__What this task involves__. Retype the listing exactly, minus its pictures.

__Available data__.

****

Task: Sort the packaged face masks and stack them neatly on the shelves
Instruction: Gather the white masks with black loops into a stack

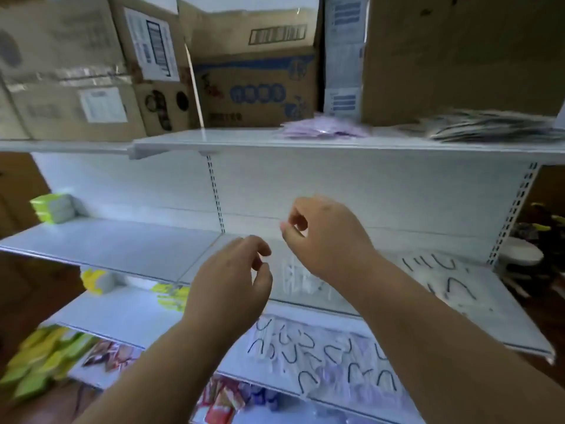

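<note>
Hovering empty with loosely curled fingers, your left hand (232, 280) and right hand (324, 237) sit just above the clear mask pack (302, 280) at the middle shelf (122, 246) front edge, the right hand nearer.

Two bare hands, left hand (227, 280) and right hand (327, 237), reach among white metal shelves (122, 243), four tiers visible. Up top: about six brown cardboard boxes (256, 87), one pile of purple packets (321, 131), one dark pile (489, 130). Clear-wrapped masks with black ear loops (330, 353) lie in two loose spreads, too blurred to count.
</note>
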Demonstrator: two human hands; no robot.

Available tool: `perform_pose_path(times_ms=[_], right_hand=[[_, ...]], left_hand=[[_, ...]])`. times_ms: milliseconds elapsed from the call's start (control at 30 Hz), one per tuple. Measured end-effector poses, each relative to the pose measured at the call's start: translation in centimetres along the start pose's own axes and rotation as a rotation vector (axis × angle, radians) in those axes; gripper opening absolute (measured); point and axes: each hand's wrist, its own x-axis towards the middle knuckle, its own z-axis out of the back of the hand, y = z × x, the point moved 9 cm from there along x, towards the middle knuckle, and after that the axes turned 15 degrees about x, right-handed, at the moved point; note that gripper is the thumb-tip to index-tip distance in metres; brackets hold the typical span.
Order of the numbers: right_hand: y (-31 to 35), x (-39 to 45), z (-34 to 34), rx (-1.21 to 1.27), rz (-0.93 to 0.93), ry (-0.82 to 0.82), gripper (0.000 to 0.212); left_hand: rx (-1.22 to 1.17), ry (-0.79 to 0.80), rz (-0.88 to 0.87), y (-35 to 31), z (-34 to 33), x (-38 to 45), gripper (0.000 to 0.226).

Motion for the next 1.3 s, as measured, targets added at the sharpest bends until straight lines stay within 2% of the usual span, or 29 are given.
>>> perform_pose_path(times_ms=[167, 400, 633, 933, 1000, 1100, 1167, 1300], right_hand=[[-3.4, -4.2, -7.7, 0.084, -0.064, 0.081, 0.015], [-17.3, -10.9, -15.7, 0.121, -0.317, 0.178, 0.017], [-26.4, -17.8, -26.4, 0.146, -0.528, 0.340, 0.013], [-37.2, -23.7, -38.5, 0.137, -0.759, 0.397, 0.025], [-40.1, -25.3, -41.5, 0.091, -0.781, 0.466, 0.035], [-45.2, -28.0, -46.5, -0.045, -0.813, 0.705, 0.056], [-48.4, -29.4, -48.6, -0.095, -0.796, 0.801, 0.058], [-52.6, -30.8, -50.5, -0.217, -0.708, 0.882, 0.055]], left_hand=[[0.042, 0.165, 0.037, 4.2, -6.4, -5.5, 0.018], [0.023, 0.446, 0.110, 5.6, -19.4, -9.7, 0.025], [-0.028, 0.690, 0.115, 8.6, -31.9, -13.9, 0.026], [-0.062, 0.875, 0.077, 14.0, -46.6, -17.2, 0.027], [-0.062, 0.928, 0.095, 14.6, -49.8, -19.1, 0.027], [-0.077, 0.984, 0.148, 14.9, -54.4, -21.5, 0.027], [-0.106, 1.013, 0.207, 14.7, -57.1, -22.7, 0.027], [-0.160, 1.075, 0.320, 14.1, -61.4, -24.0, 0.028]])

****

__Written solution__.
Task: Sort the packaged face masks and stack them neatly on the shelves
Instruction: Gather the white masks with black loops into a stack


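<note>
Hovering empty with loosely curled fingers, your left hand (232, 280) and right hand (324, 237) sit just above the clear mask pack (302, 280) at the middle shelf (122, 246) front edge, the right hand nearer.

Two bare hands, left hand (227, 280) and right hand (327, 237), reach among white metal shelves (122, 243), four tiers visible. Up top: about six brown cardboard boxes (256, 87), one pile of purple packets (321, 131), one dark pile (489, 130). Clear-wrapped masks with black ear loops (330, 353) lie in two loose spreads, too blurred to count.
</note>
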Demonstrator: two human hands; no robot.

Available tool: `perform_pose_path(times_ms=[_], right_hand=[[_, ...]], left_hand=[[_, ...]])`. times_ms: milliseconds elapsed from the call's start (control at 30 Hz), one per tuple. Measured end-effector poses, each relative to the pose measured at the call's start: translation in centimetres along the start pose's own axes and rotation as a rotation vector (axis × angle, radians) in those axes; gripper opening absolute (measured); point and axes: each hand's wrist, its own x-axis towards the middle knuckle, its own z-axis out of the back of the hand, y = z × x, the point moved 9 cm from there along x, towards the middle knuckle, and after that the axes turned 15 degrees about x, right-handed, at the moved point; note that gripper is the thumb-tip to index-tip distance in metres; brackets hold the typical span.
Order of the numbers: right_hand: y (-31 to 35), x (-39 to 45), z (-34 to 34), rx (-1.21 to 1.27), rz (-0.93 to 0.93), ry (-0.82 to 0.82), gripper (0.000 to 0.212); left_hand: rx (-1.22 to 1.17), ry (-0.79 to 0.80), rz (-0.88 to 0.87), y (-35 to 31), z (-34 to 33), x (-38 to 45), gripper (0.000 to 0.226).

Motion for the next 1.3 s, as measured, targets added at the sharpest bends until straight lines stay within 2% of the usual span, or 29 are given.
>>> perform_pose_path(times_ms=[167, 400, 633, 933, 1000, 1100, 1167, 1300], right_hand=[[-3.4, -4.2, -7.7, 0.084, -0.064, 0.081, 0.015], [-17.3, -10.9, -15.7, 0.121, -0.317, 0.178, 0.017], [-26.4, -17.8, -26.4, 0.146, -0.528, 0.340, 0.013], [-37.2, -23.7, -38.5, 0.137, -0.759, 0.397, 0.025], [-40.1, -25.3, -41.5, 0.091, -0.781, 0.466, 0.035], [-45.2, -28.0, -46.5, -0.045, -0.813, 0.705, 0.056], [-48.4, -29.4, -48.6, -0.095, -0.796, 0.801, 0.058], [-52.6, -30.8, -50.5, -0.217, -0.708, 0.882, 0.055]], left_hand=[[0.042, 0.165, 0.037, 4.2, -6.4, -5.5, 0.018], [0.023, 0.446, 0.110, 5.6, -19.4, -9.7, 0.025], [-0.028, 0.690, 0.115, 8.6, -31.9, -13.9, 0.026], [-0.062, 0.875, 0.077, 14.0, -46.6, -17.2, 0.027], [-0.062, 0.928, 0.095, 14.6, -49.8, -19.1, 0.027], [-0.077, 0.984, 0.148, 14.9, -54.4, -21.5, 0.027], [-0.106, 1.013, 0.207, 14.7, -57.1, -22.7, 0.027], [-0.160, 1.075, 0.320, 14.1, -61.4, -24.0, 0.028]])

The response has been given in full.